EXERCISE
Exactly as they appear, copy the lines from the start of the entries below to the line containing "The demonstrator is", both ends included.

[[ INPUT MATERIAL open ]]

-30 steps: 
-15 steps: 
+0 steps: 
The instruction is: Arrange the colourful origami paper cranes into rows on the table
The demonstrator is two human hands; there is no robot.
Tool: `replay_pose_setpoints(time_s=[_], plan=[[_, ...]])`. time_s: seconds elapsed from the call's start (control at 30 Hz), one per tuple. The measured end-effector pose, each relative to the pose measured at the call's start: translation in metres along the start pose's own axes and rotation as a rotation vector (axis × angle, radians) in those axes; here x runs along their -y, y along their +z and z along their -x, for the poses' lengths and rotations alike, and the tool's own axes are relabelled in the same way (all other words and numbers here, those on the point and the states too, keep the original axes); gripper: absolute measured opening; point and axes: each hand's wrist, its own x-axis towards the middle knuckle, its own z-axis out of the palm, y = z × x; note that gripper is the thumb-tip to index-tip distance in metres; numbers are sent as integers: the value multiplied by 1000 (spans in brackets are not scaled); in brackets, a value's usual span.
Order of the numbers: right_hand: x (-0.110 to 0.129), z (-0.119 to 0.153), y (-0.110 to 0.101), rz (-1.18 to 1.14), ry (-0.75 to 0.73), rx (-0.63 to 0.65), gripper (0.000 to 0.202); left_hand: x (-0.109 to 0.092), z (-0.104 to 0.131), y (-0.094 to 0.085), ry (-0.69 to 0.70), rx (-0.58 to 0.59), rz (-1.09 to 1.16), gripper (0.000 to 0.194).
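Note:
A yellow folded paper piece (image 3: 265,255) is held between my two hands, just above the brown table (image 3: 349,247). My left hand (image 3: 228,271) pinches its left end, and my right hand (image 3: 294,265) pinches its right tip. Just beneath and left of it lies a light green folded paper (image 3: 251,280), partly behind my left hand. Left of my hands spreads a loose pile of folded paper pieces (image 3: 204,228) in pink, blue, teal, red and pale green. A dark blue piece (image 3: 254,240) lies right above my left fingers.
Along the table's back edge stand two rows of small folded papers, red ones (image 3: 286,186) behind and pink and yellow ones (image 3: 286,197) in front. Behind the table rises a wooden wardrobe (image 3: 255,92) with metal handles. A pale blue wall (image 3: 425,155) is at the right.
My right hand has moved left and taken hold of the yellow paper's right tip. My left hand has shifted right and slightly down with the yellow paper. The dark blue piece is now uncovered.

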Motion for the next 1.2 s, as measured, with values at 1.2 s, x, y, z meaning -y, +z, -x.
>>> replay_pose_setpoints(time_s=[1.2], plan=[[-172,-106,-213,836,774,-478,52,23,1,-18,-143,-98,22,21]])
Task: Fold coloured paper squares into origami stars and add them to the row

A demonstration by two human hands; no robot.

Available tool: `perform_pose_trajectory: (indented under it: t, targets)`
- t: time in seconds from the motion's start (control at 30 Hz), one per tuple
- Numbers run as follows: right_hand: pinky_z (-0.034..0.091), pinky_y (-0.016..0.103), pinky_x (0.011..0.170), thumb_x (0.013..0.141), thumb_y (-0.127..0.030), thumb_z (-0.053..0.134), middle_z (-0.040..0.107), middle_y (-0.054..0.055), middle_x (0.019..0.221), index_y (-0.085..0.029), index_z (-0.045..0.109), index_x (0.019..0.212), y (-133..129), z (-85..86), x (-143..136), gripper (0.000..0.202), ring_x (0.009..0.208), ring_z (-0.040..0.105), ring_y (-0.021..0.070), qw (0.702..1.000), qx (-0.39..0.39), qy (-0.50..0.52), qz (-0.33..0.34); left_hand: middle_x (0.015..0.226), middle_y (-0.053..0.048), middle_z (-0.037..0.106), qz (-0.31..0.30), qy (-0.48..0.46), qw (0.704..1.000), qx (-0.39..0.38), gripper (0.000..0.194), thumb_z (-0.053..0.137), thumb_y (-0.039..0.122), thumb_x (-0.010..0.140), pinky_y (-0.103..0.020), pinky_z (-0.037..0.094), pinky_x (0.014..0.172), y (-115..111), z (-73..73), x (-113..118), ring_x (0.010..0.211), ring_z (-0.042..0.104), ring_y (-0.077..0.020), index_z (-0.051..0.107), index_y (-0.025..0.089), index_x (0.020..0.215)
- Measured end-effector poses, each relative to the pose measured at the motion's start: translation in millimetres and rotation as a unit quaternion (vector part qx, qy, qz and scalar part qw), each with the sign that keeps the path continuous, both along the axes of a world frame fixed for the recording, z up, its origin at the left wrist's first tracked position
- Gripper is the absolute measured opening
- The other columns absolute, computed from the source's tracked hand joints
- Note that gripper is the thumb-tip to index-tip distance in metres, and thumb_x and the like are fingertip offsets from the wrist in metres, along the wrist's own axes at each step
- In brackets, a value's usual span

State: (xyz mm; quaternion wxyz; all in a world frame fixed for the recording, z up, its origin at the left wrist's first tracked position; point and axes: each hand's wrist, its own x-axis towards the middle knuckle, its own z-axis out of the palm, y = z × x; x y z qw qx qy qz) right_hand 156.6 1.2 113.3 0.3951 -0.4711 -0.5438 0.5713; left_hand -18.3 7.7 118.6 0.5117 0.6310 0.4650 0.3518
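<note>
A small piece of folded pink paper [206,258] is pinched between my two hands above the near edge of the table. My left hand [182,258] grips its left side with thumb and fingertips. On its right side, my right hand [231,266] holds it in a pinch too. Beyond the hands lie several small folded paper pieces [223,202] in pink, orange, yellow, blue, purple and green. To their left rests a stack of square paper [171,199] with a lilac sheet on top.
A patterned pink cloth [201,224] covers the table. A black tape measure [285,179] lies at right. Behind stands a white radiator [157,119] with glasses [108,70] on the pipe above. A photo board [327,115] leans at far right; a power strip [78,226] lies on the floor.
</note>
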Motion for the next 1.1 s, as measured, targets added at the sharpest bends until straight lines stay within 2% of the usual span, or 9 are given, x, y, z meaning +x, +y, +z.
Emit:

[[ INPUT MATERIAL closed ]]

WRITTEN ANSWER
-30 steps: 
-15 steps: 
+0 steps: 
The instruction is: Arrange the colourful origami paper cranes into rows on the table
The demonstrator is two human hands; there is no robot.

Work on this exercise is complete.